> **Task to carry out**: A verbatim transcript of the data that follows, free of images, is the expected result.

> **Available data**:

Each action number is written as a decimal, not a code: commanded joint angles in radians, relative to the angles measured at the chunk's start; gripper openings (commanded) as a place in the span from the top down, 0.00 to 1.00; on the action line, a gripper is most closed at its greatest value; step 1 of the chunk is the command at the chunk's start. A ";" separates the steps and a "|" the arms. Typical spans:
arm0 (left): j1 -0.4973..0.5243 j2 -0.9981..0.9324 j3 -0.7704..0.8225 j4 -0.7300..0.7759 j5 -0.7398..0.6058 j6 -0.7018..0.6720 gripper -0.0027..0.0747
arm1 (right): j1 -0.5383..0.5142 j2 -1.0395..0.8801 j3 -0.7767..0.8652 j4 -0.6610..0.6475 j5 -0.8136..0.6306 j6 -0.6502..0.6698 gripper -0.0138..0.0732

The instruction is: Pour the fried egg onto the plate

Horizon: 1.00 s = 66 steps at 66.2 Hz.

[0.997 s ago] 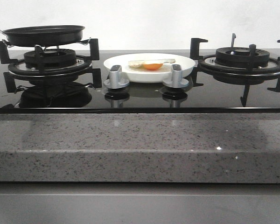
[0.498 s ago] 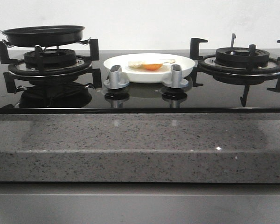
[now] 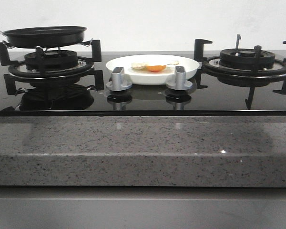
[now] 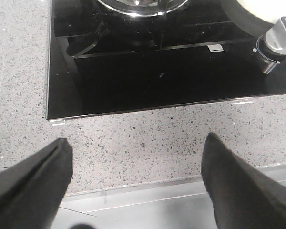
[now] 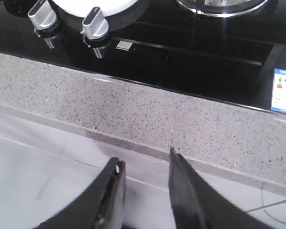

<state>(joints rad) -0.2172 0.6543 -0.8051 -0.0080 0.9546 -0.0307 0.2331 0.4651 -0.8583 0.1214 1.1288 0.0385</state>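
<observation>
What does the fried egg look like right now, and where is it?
The fried egg lies flat inside the white plate, which sits on the black glass stove top between the two burners, behind the two silver knobs. Its round orange yolk sits near the plate's middle, with thin pale white spreading to both sides. Only a low sliver shows over the plate's front rim. Nothing but the plate touches it; no gripper is near it.

A coloured label (image 5: pixel 284 91) sits on the hob's corner, its print too small to read.
</observation>
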 commanded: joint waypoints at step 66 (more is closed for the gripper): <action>-0.007 0.006 -0.024 -0.005 -0.097 -0.011 0.46 | 0.000 0.007 -0.024 -0.007 -0.056 -0.011 0.91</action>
<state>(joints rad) -0.2172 0.6543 -0.8051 -0.0080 0.9292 -0.0307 0.2331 0.4651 -0.8583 0.1214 1.1306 0.0385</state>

> **Task solution**:
Each action number is written as a decimal, not a code: commanded joint angles in radians, relative to the angles measured at the chunk's start; gripper openings (commanded) as a place in the span from the top down, 0.00 to 1.00; on the action line, a gripper is most closed at its greatest value; step 1 of the chunk is the command at the chunk's start. A ";" separates the steps and a "|" the arms. Typical spans:
arm0 (left): j1 -0.4973..0.5243 j2 -0.9981..0.9324 j3 -0.7704..0.8225 j4 -0.7300..0.7759 j5 -0.7398..0.6058 j6 -0.7018..0.6720 gripper -0.0027..0.0747
arm1 (right): j1 -0.5383..0.5142 j2 -1.0395..0.8801 j3 -0.7767..0.8652 j4 -0.6610..0.6475 j5 -0.8136..0.6306 j6 -0.6502..0.6698 gripper -0.0138..0.0732

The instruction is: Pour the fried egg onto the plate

Horizon: 1.00 s = 66 steps at 66.2 Hz.

[0.997 s ago] 
[0.498 s ago] 
[now] 
[now] 
[now] 

<state>(joints rad) -0.2172 0.6543 -0.8051 -0.0080 0.9546 -0.0307 0.2331 0.4651 -0.8583 0.1214 1.1288 0.0385</state>
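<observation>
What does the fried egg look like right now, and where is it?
The fried egg lies flat inside the white plate, which sits on the black glass stove top between the two burners, behind the two silver knobs. Its round orange yolk sits near the plate's middle, with thin pale white spreading to both sides. Only a low sliver shows over the plate's front rim. Nothing but the plate touches it; no gripper is near it.

A coloured label (image 5: pixel 284 91) sits on the hob's corner, its print too small to read.
</observation>
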 commanded: joint waypoints at step 66 (more is closed for the gripper): <action>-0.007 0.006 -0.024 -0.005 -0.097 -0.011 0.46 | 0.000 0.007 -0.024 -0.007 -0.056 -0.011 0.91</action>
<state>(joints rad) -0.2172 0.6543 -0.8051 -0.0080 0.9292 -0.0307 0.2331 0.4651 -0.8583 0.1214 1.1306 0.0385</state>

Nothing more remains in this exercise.